During the quarter, AT&T had 3.8 million total wireless net adds, of which 3.1 million were added in the U.S., driven by connected devices and prepaid subscribers and 756,000 were in Mexico. There was a total of 219,000 video net adds combined from the U.S. and Latin America.

In terms of U.S. wireless results, the company had 46,000 postpaid phone net adds, and continued prepaid growth totaling 356,000 phone net adds. There were nearly 400,000 smartphones added to the base.

There were also 342,000 DIRECTV NOW net adds to reach more than 1.8 million subscribers.

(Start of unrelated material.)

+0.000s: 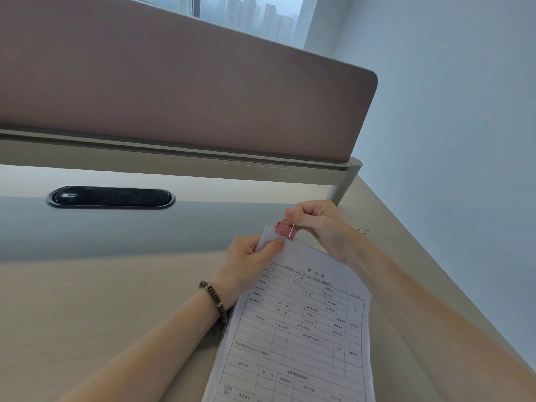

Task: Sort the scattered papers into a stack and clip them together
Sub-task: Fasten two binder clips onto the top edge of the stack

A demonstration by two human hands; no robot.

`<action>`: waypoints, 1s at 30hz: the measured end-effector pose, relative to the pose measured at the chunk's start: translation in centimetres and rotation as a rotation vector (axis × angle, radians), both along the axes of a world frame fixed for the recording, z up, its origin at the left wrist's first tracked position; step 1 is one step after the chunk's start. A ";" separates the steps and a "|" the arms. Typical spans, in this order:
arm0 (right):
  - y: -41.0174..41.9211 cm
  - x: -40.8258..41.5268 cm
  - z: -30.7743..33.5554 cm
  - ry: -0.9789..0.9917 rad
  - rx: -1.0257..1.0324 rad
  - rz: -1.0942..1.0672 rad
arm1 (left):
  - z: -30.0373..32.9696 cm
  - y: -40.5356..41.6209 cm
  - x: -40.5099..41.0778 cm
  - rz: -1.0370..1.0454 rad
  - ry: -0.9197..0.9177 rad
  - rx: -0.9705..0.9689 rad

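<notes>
A stack of printed form papers (301, 329) lies lifted over the beige desk, its top edge pointing away from me. My left hand (246, 262) pinches the stack's top left corner, thumb on top. A pink binder clip (285, 230) sits on the top edge of the stack, right beside that thumb. My right hand (319, 224) grips the clip's wire handles between thumb and fingers. The clip's jaws are partly hidden by my fingers and the paper edge.
A second binder clip (364, 229) with wire handles lies on the desk (87, 300) just behind my right wrist. A dark oval cable port (110, 197) is set in the desk at the far left. A padded divider panel (174, 82) stands along the back edge.
</notes>
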State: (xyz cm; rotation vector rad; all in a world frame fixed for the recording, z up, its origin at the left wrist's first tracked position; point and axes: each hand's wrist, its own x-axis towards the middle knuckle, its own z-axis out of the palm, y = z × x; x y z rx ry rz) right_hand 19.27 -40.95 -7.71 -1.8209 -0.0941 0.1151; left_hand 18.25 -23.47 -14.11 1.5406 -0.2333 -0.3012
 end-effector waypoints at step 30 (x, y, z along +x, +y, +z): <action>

Looking ahead to the full year, AT&T expects to see EPS “to the high end of the $3.50 range” and free cash flow to the high end of the $21 billion range. The consensus estimates are calling for $3.40 in EPS and $172.41 billion in revenue for the full year.

Randall Stephenson, AT&T chairman and CEO, commented:

It was an exciting quarter for AT&T as we completed the acquisition of Time Warner on June 14 and created a modern media company built around premium content, 170 million direct-to-customer relationships, advertising technology and high-speed networks.

Time Warner joins us coming off an impressive second-quarter. Turner turned in solid subscription and advertising revenue growth, Warner Bros. is in high gear with a record number of series in production, and HBO delivered strong subscriber revenue growth.

Shares of AT&T closed Tuesday up 2% at $31.66, with a consensus analyst price target of $36.64 and a 52-week range of $30.80 to $39.80. Following the announcement, the stock was initially down 1% at $31.29 in the after-hours session.